Nonfiction Review by Robert Finley

David Leach, Chasing Utopia: The Future of the Kibbutz in a Divided Israel (Toronto: ECW, 2016). Paperback, 304 pp., $22.95.

Chasing Utopia“You can’t understand the world without telling a story. There isn’t any centre to the world but a story,” says Anishinabe writer Gerald Vizenor. The profound and profoundly fraught relationship between storytelling and world-making is manifest everywhere around us: the stories we tell about place are at once visionary and, where they contradict, often violent; utopian and intransigent; hopeful and impossible; the engine both of conflict and of reconciliation. That such stories burn with a special heat in the contested territories of Israel is no surprise. In Chasing Utopia, David Leach approaches this complex, compressed, and layered region by listening to and recording a vast array of voices laying claim to place through their stories of and dreams for home.

Part memoir, part travelogue, part long-form investigative journalism, the book begins by establishing one of Leach’s key qualifications for the work at hand: that he is in regards to his subject altogether an outsider. Not Jewish, but, in 1988, a twenty-year-old suburban bred Canadian youth recently disappointed in love, Leach takes himself off to volunteer for eight months on Kibbutz Shamir in Israel’s far north just under the lip of the Golan Heights. Twenty years later, “Google stalking” his past, he is astonished to discover that his former commune, “part of Israel’s renowned experiment in direct democracy, communal living, and absolute equality,” is listed on the NASDAQ. The questions that ensue from that disconnect between the founding socialist principles of the kibbutz movement, “often described as the ‘purest form of communism in the Western world,’” and its variously conflicted iterations, both past and present, form the backbone of the book.

Leach returns to Shamir, and from there travels to visit communities through the whole length and breadth of the country, interviewing as he goes. It is in these conversations that the genius of the book lies. Leach’s interlocutors are legion but carefully chosen. (The book’s acknowledgements run to seven full pages—a compact list of those who have lent their voices to the project). His exquisite portraits are wonders of economy, and populate the book’s pages with an utterly engaging and visionary cast of characters. At the same time, they provide a frame and human context for the impossibly complex regional history that lies behind each story.
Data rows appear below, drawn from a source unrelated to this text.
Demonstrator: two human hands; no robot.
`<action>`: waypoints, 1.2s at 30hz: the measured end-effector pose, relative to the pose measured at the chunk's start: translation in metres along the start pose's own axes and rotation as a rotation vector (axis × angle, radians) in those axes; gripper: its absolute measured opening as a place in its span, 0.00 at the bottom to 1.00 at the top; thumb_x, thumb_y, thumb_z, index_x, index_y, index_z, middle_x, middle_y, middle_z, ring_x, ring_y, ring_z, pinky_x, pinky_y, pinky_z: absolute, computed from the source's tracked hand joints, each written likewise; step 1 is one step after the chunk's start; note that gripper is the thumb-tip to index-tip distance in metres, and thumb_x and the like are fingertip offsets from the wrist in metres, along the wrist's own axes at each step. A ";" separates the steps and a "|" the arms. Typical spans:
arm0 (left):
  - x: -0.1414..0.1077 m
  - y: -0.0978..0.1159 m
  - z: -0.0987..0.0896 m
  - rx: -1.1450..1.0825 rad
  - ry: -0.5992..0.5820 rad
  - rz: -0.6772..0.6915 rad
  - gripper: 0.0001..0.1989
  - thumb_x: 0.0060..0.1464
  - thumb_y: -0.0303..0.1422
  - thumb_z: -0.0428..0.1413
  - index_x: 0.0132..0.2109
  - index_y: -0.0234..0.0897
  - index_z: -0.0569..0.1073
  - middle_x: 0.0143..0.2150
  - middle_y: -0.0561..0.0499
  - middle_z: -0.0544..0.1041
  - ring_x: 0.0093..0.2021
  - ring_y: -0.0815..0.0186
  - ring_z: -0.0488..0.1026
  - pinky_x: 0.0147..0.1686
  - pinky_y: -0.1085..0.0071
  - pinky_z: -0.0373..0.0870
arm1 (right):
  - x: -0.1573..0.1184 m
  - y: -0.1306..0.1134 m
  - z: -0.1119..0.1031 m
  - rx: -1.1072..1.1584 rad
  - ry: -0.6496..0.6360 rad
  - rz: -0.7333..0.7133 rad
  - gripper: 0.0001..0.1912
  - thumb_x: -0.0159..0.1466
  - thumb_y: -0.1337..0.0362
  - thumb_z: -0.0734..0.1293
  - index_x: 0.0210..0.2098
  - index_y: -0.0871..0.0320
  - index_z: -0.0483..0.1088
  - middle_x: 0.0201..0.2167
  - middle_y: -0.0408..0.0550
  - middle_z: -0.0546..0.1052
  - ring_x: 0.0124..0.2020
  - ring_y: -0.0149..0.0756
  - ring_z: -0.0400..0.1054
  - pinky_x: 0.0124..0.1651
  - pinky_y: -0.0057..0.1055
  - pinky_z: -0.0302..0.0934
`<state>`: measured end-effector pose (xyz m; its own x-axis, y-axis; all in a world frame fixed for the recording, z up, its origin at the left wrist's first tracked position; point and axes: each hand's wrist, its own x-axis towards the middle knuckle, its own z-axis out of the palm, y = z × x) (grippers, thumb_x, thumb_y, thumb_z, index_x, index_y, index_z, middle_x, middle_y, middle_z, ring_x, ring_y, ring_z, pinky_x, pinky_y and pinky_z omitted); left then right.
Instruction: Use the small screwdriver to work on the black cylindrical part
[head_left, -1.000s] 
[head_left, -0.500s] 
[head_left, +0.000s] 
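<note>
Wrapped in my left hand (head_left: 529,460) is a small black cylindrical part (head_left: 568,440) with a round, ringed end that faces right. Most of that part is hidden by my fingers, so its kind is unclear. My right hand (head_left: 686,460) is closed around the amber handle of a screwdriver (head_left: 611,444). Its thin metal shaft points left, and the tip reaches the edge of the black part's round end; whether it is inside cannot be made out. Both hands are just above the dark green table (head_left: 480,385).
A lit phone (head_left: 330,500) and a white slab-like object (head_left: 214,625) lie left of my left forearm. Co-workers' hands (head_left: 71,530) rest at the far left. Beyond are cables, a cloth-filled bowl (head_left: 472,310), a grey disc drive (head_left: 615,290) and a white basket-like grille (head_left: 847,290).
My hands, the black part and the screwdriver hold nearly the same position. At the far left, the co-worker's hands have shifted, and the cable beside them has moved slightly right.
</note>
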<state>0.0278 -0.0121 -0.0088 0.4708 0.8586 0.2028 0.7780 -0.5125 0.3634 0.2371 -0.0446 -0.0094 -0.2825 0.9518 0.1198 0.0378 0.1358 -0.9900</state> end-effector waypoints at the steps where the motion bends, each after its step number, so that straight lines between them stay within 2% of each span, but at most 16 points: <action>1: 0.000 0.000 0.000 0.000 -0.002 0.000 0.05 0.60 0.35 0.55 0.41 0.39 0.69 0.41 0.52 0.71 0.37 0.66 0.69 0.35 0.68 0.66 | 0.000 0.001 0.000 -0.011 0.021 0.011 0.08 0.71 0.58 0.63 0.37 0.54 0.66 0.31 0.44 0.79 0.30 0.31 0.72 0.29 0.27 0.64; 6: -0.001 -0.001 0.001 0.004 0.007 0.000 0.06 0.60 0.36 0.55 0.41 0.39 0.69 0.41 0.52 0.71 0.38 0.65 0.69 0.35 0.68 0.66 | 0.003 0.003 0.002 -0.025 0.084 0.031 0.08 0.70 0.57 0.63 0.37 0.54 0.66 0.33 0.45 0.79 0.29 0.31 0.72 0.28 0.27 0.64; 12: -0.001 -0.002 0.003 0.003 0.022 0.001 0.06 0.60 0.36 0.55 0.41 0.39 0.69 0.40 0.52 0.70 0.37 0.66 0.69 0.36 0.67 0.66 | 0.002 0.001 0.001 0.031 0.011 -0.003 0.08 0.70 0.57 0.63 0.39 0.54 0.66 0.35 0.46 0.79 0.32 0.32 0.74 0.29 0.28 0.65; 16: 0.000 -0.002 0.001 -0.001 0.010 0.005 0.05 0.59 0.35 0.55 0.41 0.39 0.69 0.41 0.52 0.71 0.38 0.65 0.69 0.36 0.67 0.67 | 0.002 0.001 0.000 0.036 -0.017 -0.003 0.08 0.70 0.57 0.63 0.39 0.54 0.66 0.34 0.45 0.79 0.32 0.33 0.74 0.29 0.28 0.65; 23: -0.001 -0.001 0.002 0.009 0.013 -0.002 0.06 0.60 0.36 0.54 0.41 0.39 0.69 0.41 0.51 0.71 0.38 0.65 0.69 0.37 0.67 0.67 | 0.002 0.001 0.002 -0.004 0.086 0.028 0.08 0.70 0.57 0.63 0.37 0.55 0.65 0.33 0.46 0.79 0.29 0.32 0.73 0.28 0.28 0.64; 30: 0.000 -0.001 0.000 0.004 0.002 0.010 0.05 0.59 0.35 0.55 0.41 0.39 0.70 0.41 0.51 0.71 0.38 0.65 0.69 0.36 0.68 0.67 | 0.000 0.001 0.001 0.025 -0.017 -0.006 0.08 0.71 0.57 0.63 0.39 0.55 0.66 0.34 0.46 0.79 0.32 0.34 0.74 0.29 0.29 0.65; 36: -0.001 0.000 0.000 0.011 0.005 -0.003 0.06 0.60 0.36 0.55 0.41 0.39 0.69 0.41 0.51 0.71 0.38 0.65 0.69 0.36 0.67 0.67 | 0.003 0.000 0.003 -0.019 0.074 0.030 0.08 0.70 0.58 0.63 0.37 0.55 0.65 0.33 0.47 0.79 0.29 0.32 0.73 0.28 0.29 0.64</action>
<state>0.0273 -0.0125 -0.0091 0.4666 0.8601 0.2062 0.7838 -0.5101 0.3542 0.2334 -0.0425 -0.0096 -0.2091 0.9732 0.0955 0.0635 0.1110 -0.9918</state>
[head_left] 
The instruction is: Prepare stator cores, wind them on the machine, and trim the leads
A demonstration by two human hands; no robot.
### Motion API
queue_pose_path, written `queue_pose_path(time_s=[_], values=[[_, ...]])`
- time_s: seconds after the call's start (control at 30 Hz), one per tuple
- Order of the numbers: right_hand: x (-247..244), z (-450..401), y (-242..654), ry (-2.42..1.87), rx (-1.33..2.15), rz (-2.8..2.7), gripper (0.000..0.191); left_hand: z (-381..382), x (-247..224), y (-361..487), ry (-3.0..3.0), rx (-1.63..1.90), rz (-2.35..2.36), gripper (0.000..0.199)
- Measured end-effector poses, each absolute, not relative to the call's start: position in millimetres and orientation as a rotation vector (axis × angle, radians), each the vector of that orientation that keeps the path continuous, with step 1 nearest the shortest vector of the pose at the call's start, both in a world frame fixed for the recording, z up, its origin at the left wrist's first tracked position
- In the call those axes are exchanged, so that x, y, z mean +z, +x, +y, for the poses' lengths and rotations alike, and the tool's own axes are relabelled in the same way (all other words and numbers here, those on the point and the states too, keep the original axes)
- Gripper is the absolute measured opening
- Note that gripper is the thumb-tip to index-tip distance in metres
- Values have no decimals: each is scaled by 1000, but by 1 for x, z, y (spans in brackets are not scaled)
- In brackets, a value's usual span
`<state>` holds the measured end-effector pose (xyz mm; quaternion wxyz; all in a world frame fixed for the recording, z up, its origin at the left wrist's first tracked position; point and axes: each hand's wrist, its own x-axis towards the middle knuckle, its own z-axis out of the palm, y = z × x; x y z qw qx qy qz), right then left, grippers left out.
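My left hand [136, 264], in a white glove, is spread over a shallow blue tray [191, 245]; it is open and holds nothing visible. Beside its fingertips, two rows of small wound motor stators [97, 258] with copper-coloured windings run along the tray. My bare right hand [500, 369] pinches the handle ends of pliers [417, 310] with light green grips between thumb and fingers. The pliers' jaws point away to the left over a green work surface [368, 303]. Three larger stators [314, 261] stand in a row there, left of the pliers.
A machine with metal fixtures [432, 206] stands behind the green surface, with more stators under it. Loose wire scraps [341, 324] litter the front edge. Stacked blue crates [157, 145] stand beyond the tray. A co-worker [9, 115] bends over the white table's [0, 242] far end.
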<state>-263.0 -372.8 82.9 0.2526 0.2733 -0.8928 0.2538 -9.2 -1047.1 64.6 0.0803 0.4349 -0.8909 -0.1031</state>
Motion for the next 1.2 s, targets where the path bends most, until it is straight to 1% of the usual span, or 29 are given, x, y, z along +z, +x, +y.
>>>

Leach introduces us to ninety-one year old Surika Braverman, a founder of Kibbutz Shamir and a hero of the war against Naziism who says of her home: “I love this place very much. I’m proud of it—with all the changes. It’s impossible for a social movement to live 100 years without changes… My whole life, I believed in peace. And I know there is no solution other than peace. And it will cost dearly… We have in this country tons of bravery. But we lack a few grams of courage to make peace.” We meet Yoav, a reclusive conscientious objector who lives in temporary camps on the outskirts of Shamir. Salman Fakhiraldeen, a Syrian Druze, takes us to the “Shouting Fence” at Majdal Shams, where families separated by the no-man’s-land of the mined border between the Golan and Syria carry out a “poignant semaphore of longing and regret” across the valley. “‘They speak to each other, their lovers, with loudspeakers… They have to fly something in their hands to be recognized by their relatives.’” We sit down with Israel Oz, the economic consultant called in to help privatize failing kibbutz economies. We hear from Miri Sela, one of the founders of the powerful Four Mothers movement that grew out of kibbutz based resistance to the war with Lebanon. We go to Sderot (“a good place to get bombed”) near Gaza where Nomika Zion and her friends have established the urban Kibbutz Migvan with its explicit mission to improve lives in the city around it, and to work towards peace through education. We meet the developers and dissenters of Rawabi, Palestine’s projected planned city and its largest ever construction project. We talk with Mouhamed and Yonatan of System Ali, a Palestinian/Israeli hip hop collective in Jaffa, who tell us “Jaffa is more than a house, it’s life. All of our struggles are for one thing—to bring back the good life for the people of Jaffe.” And we meet many, many more, each with a vision.

The effect is to raise a chorus of voices, a loud kibitz on the kibbutz, its values, its history, its meaning, its transgressions, its possible transformations. But as the stories accumulate a kind of pure harmonic overtone emerges from the reading: all of these individuals throwing themselves at the problem of how to live better with each other, articulating and struggling to enact a cooperative ideal in the face of real risk, real opposition, all of them engaging with the “life,” as Mouhamed and Yonatan put it, that is Jaffa, or Rawabi or Migvan, or Sderot, or Galilee, or Shamir, or Lotan, or the Golan. In the face of so much loss, and waste, and daily humiliation and fear at the checkpoints, it’s not exactly optimism that the book leaves off with, but in its pages David Leach bears compelling witness to the resilient human ability to imagine things better than as they are and celebrates the enduring will to chase (e)utopia: a ‘good place’ even as it is understood to be, as yet, ‘no place’ at all.